1984 - Cap. 5: Capítulo V Pág. 63 / 309

Era curioso que aquele tipo de escaravelho proliferasse nos Ministérios: homenzinhos tronchos, ainda moços e já obesos, de perninhas curtas, movimentos rápidos, assustados, faces gordas e inescrutáveis, de olhos minúsculos. Era o tipo que parecia florescer melhor sob o domínio do Partido.

O anúncio do Ministério da Fartura terminou com outra fanfarra e foi seguido de música metálica. Parsons, movido a um vago entusiasmo pelo bombardeio dos números, tirou o cachimbo da boca.

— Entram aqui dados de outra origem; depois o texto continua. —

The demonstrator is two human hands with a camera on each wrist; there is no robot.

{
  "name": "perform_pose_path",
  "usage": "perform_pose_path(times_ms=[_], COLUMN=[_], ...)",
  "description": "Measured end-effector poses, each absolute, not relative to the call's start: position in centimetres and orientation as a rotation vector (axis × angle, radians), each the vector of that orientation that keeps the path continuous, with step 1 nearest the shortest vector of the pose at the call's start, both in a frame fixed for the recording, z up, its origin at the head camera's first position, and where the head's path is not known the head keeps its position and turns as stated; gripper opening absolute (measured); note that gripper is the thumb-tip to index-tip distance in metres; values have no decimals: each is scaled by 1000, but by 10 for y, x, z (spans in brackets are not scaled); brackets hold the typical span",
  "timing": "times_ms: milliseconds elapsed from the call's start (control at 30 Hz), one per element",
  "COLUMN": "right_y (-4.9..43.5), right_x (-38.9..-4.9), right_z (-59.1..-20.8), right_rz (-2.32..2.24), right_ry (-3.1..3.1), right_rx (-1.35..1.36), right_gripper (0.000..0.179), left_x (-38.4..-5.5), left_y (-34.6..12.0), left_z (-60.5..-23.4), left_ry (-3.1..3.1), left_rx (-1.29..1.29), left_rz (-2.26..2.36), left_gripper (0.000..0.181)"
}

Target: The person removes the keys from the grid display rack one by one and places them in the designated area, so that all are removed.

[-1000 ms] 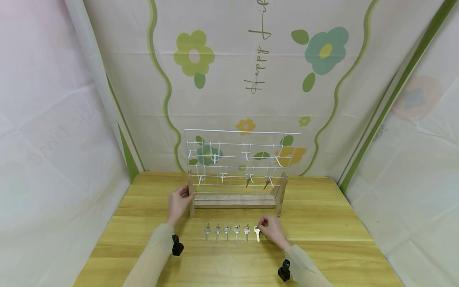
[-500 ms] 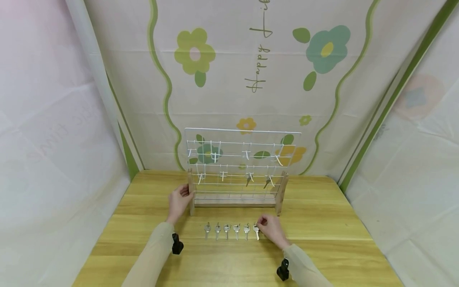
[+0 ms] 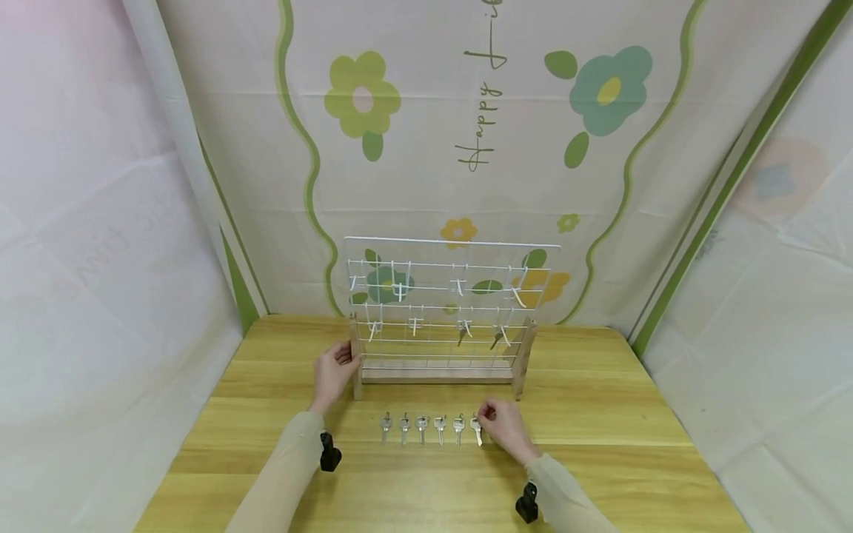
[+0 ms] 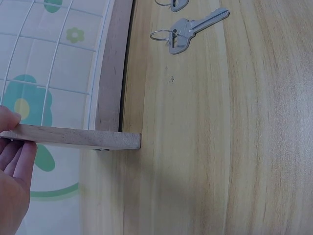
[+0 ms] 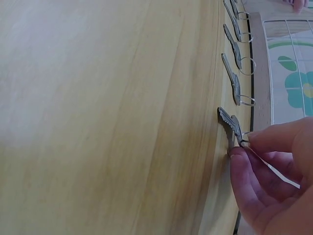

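My left hand (image 3: pixel 333 374) grips the left wooden side post (image 4: pixel 73 136) of a white wire rack, thumb on one side and fingers on the other. In front of the rack, my right hand (image 3: pixel 505 422) pinches the ring of the rightmost silver key (image 5: pixel 230 122) between thumb and fingertips. That key is tilted, and its shadow falls on the table beside it. To its left several similar keys (image 3: pixel 440 429) with rings lie in a row. Two keys (image 3: pixel 462 337) hang on the right-hand hooks of the rack's lower row.
More white hooks (image 3: pixel 398 291) jut forward from the wire grid in two rows. The rack's wooden base (image 3: pixel 436 375) stands on the wood-grain table (image 3: pixel 426 488). Flowered cloth (image 3: pixel 400 192) hangs behind, with pale cloth at both sides.
The head view has shifted very slightly. Both hands keep nearly the same places, the left on the post and the right at the key's ring.
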State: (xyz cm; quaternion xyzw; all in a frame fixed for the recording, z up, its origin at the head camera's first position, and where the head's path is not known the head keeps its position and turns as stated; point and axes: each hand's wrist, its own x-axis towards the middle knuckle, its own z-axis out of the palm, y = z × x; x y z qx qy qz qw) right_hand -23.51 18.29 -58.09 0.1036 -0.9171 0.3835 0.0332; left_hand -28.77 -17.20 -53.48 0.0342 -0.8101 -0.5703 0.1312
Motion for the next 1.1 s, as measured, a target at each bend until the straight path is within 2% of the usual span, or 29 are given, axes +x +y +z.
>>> perform_pose_path(times_ms=[733,1100], right_y=[185,177], right_x=[-231,-240], right_z=[-578,-549], right_rz=[1145,1163], right_ry=[-2855,-2648], right_rx=[290,272], right_gripper=[13,3], left_x=[-285,-286], left_y=[-171,-171], left_z=[-534,-533], left_ry=[-2343,-2344], left_rx=[106,99], left_rz=[-1657,-1652], left_gripper=[38,38])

- O Ministério da Fartura fez excelente trabalho este ano - disse, abanando a cabeça com ar de quem sabe o que fala. - Por falar nisso, meu velho Smith, não tens uma giletinha que possas ceder? - Nenhuma - replicou Winston. - Há seis semanas que estou usando a mesma lâmina. - Ah, bom... achei que não fazia mal perguntar. - Sinto muito. O grasnido da mesa próxima, provisòriamente calado pelo aviso do Ministério, recomeçara, mais forte que nunca. Por algum motivo obscuro Winston de repente se surpreendeu pensando na Sra. Parsons, com o cabelo ralo e poeira nas rugas. Dentro de dois anos aquelas crianças a denunciariam à Polícia do Pensamento. A Sra. Parsons seria vaporizada. Syme seria vaporizado. Winston seria vaporizado. O'Brien seria vaporizado. Por outro lado, Parsons jamais seria vaporizado. A criatura sem olhos, da voz grasnante, jamais seria vaporizada. Os homenzinhos escaravelhais que tão de manso palmilhavam os labirintos dos Ministérios - esses tampouco seriam vaporizados. E a mulher do cabelo escuro, a guria do Departamento de Ficção: jamais seria vaporizada. Parecia-lhe saber por instinto quais sobreviveriam e quais pereceriam, embora não fosse fácil dizer o que dava direito à sobrevivência.